■ **WORK TO BE COMPLETED**
Where does the string "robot" appear in the records? Copy each line that holds it.

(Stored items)
□ □ □ □

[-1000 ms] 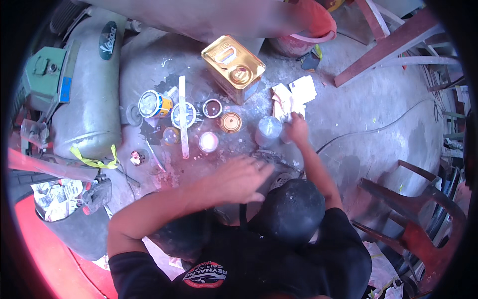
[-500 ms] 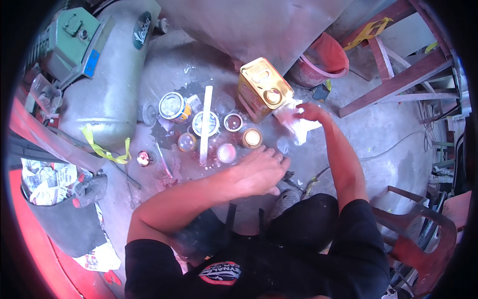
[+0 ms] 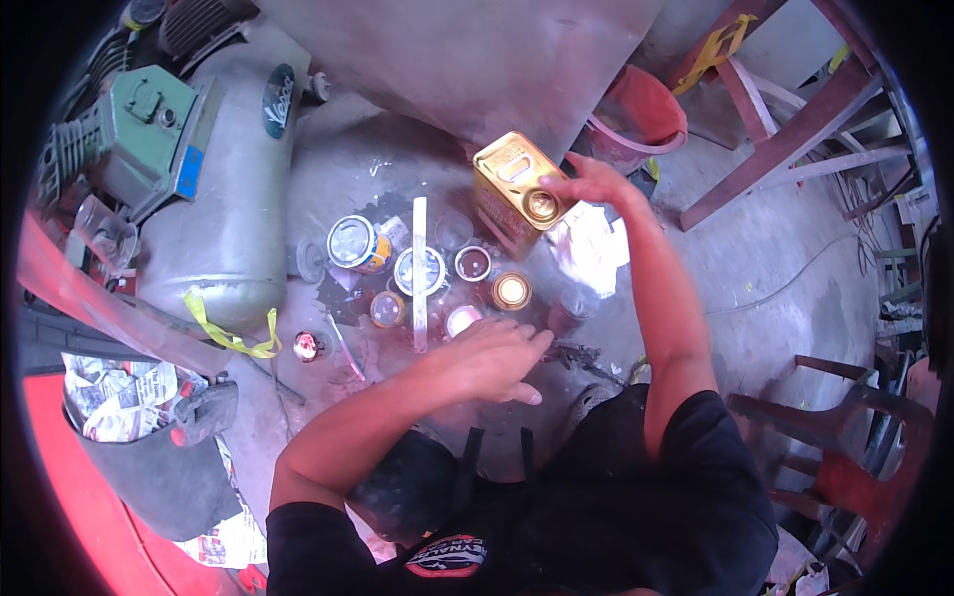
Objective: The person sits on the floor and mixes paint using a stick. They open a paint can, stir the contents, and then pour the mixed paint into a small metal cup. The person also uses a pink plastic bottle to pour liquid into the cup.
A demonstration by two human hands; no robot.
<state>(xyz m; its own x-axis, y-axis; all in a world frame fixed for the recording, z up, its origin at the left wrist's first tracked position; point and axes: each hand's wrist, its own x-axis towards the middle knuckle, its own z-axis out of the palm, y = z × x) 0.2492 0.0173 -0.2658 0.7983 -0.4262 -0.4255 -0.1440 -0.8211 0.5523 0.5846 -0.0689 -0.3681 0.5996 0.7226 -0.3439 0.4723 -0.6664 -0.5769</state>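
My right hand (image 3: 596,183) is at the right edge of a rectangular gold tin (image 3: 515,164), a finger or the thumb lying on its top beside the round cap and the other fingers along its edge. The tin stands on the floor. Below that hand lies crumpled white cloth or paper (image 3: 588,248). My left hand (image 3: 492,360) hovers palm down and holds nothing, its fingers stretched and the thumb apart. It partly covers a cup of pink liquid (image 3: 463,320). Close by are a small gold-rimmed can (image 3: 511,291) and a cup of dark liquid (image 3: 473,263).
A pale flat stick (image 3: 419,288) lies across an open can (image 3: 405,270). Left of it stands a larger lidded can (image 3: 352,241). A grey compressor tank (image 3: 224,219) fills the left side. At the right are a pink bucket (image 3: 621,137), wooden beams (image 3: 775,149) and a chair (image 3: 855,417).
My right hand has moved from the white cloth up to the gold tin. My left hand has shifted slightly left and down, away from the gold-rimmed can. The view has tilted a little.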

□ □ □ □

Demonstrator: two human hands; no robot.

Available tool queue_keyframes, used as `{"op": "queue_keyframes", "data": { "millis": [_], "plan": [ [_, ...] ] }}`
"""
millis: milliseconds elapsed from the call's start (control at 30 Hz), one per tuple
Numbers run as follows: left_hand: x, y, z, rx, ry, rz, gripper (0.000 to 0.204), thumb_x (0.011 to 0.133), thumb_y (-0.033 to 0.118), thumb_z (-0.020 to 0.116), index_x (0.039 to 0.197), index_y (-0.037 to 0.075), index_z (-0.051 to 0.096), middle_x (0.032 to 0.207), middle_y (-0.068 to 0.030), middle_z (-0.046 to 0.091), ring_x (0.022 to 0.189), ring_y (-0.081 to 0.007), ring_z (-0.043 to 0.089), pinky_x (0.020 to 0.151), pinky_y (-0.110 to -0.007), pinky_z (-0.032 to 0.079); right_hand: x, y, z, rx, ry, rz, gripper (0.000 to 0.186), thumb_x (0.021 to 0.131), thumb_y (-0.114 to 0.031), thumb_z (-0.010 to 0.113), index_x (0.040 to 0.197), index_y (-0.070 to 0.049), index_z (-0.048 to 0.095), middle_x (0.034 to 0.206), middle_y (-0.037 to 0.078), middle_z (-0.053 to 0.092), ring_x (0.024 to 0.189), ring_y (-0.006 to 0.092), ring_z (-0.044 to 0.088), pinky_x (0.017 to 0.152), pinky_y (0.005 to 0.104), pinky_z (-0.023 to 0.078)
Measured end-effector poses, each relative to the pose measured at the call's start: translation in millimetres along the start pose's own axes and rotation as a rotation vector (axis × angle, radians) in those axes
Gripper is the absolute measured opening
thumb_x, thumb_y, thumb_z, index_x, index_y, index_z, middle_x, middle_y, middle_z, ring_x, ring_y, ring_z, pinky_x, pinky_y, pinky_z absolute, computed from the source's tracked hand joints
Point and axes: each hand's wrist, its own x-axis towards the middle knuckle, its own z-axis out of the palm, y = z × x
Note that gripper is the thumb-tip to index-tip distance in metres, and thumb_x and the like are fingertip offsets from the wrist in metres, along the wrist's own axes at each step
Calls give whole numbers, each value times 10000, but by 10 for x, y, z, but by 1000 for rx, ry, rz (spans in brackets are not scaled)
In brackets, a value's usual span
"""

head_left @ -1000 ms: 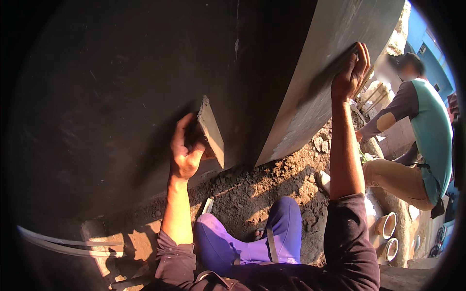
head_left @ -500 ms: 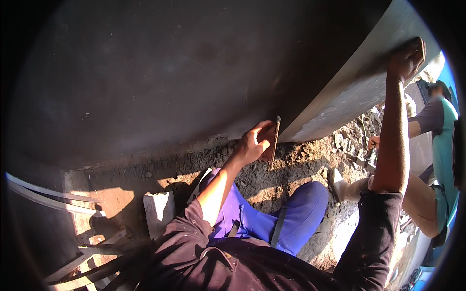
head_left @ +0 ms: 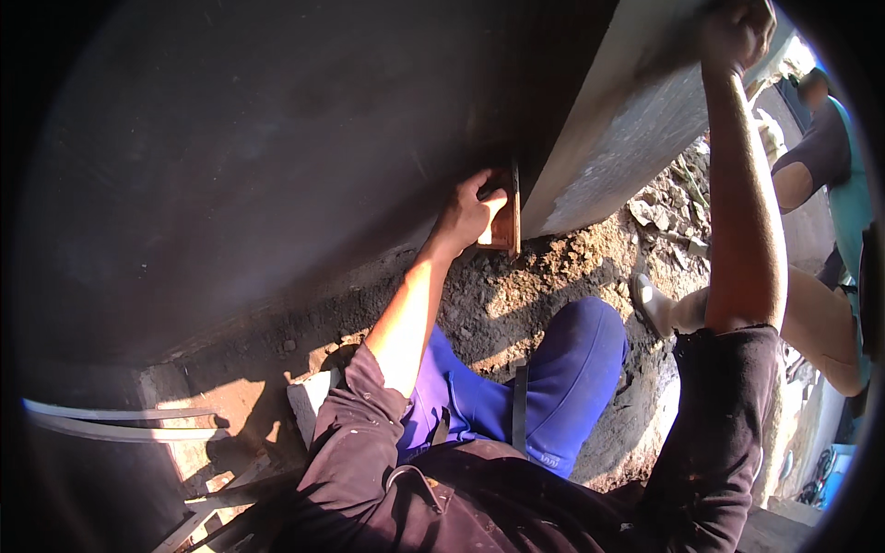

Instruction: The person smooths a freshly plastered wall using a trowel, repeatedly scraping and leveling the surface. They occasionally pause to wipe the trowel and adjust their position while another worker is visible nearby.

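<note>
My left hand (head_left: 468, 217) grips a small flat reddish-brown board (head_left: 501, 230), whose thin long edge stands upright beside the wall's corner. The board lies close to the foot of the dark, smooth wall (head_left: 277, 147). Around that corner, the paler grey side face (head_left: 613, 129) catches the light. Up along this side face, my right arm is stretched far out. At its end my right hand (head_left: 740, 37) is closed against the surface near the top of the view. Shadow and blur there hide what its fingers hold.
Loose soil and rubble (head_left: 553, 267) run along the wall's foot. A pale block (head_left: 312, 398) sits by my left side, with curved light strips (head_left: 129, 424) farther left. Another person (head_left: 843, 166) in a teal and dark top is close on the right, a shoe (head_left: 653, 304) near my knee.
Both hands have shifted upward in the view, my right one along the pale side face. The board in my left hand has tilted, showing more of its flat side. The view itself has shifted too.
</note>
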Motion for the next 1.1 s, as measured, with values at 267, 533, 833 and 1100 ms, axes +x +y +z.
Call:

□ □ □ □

■ **THE COMPLETED TASK**
A demonstration by two human hands; no robot.
Demonstrator: two human hands; no robot.

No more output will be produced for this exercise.